__GOAL OF THE EXERCISE__: Find the string "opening" in the listing and report every line that has it.

__COLLECTED MATERIAL__:
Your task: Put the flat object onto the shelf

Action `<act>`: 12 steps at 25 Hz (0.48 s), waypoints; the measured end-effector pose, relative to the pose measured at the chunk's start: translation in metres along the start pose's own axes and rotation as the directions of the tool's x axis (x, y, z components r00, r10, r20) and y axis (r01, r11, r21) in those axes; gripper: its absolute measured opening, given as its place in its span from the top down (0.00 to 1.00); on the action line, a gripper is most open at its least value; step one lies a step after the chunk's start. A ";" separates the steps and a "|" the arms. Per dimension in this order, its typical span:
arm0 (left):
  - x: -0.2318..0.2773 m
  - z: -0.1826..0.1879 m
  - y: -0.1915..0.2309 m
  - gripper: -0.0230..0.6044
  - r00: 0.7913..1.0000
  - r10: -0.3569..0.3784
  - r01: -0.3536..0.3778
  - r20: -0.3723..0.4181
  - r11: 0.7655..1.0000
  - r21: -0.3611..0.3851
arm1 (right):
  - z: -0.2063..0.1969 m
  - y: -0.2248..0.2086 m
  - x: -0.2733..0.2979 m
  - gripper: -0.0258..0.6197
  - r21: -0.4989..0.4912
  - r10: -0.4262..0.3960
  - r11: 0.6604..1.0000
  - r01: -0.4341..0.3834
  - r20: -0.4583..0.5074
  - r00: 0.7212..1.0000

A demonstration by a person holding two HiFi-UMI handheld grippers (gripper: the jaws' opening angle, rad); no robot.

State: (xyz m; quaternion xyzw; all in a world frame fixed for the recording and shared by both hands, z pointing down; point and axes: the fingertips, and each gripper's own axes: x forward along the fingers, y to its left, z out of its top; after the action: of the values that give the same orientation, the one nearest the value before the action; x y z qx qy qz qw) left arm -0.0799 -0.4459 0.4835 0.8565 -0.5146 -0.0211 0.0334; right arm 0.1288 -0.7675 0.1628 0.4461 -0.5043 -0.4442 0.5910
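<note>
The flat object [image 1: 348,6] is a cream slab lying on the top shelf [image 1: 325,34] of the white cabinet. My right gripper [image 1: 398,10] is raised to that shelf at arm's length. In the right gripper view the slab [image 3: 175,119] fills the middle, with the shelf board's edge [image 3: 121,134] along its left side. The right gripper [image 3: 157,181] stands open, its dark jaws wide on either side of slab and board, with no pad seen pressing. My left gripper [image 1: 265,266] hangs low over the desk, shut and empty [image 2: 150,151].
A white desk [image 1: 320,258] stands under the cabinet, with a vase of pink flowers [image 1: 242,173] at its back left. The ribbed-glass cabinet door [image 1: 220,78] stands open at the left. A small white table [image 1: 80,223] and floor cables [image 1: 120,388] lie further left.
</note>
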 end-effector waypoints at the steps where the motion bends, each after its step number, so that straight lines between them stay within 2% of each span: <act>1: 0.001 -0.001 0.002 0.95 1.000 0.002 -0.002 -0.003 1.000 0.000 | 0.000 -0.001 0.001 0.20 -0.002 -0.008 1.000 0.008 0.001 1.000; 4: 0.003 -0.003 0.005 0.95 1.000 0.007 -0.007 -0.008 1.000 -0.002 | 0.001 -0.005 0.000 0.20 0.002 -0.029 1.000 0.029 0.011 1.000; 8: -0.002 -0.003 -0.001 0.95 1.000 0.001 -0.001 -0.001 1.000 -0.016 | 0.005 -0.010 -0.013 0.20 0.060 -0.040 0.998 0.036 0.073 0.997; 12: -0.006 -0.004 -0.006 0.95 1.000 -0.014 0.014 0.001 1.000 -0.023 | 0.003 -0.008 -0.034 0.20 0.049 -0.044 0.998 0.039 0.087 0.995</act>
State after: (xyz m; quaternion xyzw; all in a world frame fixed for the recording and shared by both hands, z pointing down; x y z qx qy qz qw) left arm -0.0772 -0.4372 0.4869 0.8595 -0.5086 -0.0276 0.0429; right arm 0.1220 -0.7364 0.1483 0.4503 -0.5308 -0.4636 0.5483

__OUTPUT FOR THIS EXERCISE__:
Action `<act>`: 12 steps at 25 Hz (0.48 s), waypoints; the measured end-effector pose, relative to the pose measured at the chunk's start: translation in metres along the start pose's own axes and rotation as the directions of the tool's x axis (x, y, z components r00, r10, r20) and y axis (r01, r11, r21) in those axes; gripper: its absolute measured opening, given as its place in its span from the top down (0.00 to 1.00); on the action line, a gripper is most open at its least value; step one lies a step after the chunk's start. A ";" separates the steps and a "|" the arms. Per dimension in this order, its typical span:
A demonstration by a person holding two HiFi-UMI handheld grippers (gripper: the jaws' opening angle, rad); no robot.

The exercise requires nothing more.